* **Work to be completed**
Take every line containing "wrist" from the material and copy it.

——

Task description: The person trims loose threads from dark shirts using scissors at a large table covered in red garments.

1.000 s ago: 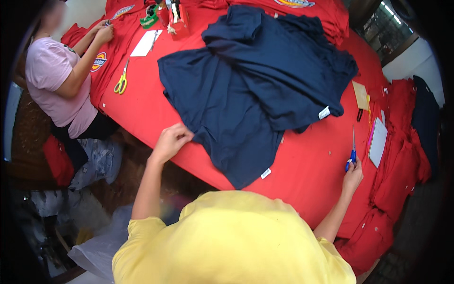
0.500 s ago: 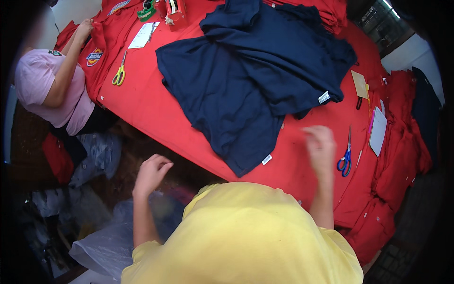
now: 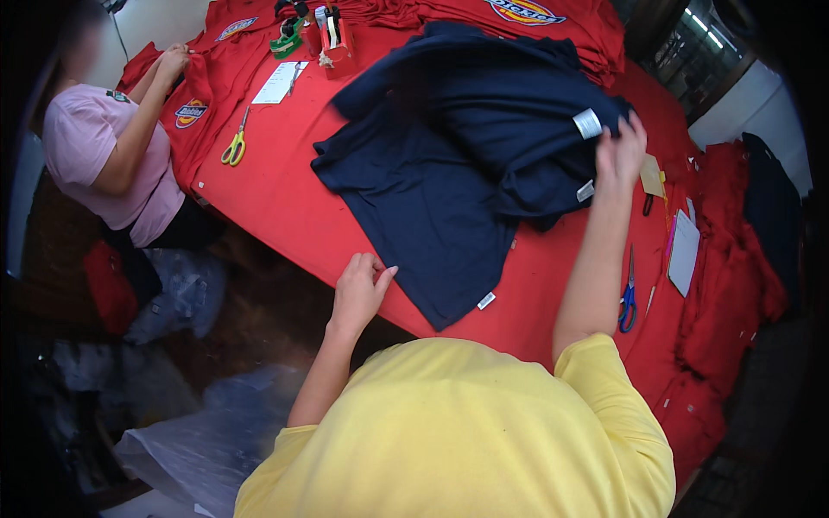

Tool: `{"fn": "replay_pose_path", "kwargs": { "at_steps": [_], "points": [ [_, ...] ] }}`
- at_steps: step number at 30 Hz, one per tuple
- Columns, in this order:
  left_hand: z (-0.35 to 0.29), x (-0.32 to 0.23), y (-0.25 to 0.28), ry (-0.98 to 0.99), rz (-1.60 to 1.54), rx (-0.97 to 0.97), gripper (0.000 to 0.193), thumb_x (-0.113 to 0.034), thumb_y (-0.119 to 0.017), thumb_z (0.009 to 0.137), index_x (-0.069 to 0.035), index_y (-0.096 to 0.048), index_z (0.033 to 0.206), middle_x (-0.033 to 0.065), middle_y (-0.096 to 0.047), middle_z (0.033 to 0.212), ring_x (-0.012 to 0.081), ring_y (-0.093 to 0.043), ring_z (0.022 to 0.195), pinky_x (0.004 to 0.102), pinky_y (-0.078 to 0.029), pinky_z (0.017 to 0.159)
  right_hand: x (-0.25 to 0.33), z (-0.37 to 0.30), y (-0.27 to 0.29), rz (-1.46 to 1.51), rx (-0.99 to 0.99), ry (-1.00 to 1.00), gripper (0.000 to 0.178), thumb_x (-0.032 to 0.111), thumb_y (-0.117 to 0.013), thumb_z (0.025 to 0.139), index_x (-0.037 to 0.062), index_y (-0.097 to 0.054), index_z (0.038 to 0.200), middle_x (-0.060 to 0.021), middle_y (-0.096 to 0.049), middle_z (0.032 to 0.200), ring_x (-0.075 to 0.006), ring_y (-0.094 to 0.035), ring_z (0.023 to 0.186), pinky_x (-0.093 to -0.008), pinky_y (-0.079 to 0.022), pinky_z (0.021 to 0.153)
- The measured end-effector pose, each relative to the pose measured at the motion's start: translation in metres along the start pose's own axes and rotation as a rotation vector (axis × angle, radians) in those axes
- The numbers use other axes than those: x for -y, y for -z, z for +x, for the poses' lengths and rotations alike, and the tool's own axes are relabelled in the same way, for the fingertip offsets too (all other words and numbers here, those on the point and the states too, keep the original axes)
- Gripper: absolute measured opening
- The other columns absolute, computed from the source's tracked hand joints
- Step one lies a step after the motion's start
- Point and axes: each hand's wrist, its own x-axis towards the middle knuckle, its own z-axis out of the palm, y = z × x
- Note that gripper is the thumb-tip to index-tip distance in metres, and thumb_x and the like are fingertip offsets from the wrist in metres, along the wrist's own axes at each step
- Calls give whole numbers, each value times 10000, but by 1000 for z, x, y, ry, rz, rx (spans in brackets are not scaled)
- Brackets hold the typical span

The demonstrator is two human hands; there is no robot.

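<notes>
Navy blue shirts (image 3: 432,233) lie in a loose pile on the red-covered table (image 3: 294,224). At the right end of the pile my right hand (image 3: 620,155) is closed on the edge of the upper navy shirt (image 3: 484,112), beside a white label (image 3: 587,123). That shirt is partly lifted and its far left side is blurred. My left hand (image 3: 361,289) is over the near table edge, left of the pile's lower corner. Its fingers are slightly apart and nothing shows in them.
Blue-handled scissors (image 3: 628,306) and a white notepad (image 3: 683,250) lie to the right, near piled red garments (image 3: 730,242). Yellow-handled scissors (image 3: 233,148), a paper slip (image 3: 278,83) and a red tape dispenser (image 3: 335,47) are at far left. A co-worker (image 3: 112,164) handles red shirts there.
My right hand has moved away from me to the navy pile and taken hold of the upper shirt, whose cloth has risen. My left hand has come right, toward the table edge.
</notes>
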Motion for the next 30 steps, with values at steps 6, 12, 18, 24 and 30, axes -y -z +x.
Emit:
{"fn": "replay_pose_path", "kwargs": {
  "at_steps": [6, 12, 18, 24, 30],
  "points": [
    [55, 37, 8, -56, -38, -284, 272, -192, -645, 878, -24, -575, 1081, 184, -533, 1041, 324, -579, 876, 425, -476, 779, -39, -42, 136, -518, 154, -230, 238, 60, -533, 929, 31, -545, 1165, -84, -556, 998, -156, -594, 767, -256, -516, 559],
    [189, 100, 21, 128, -29, -576, 373, -236, -668, 863, -55, -583, 1178, 206, -547, 1215, 378, -530, 1150, 427, -451, 917, 7, -87, 170, -929, 270, -61, 217, 115, -574, 925, 40, -620, 1124, -61, -559, 1088, -143, -586, 852, -258, -523, 653],
    [259, 145, 75, 297, -144, -490, 428, -211, -724, 810, -67, -581, 1187, 201, -586, 1141, 351, -564, 1110, 416, -454, 933, 70, -110, 252, -1809, 231, 203, 284, 167, -625, 892, 75, -617, 1160, -145, -550, 1110, -322, -541, 1013, -409, -441, 894],
    [213, 102, 50, 23, 29, -457, 380, -249, -708, 835, -28, -580, 1116, 221, -573, 1116, 344, -555, 1077, 409, -452, 875, 83, -150, 298, -1900, 73, 115, 409, 174, -645, 876, 88, -566, 1267, -158, -543, 1092, -336, -535, 1029, -425, -438, 898],
    [54, 21, 11, 44, 289, -59, 404, -418, -659, 857, -23, -584, 817, 164, -576, 857, 373, -569, 840, 473, -446, 726, 88, -144, 292, -1893, 61, -33, 430, 179, -649, 871, 34, -551, 1264, -151, -586, 995, -326, -594, 958, -420, -468, 826]
  ]
}}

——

* **Task response**
- Point and axes: each hand's wrist, its own x-axis towards the middle knuckle, its own z-axis out of the palm, y = z × x
- Note that gripper is the thumb-tip to index-tip distance in metres, and thumb_x and the like are fingertip offsets from the wrist in metres, along the wrist's own axes at each step

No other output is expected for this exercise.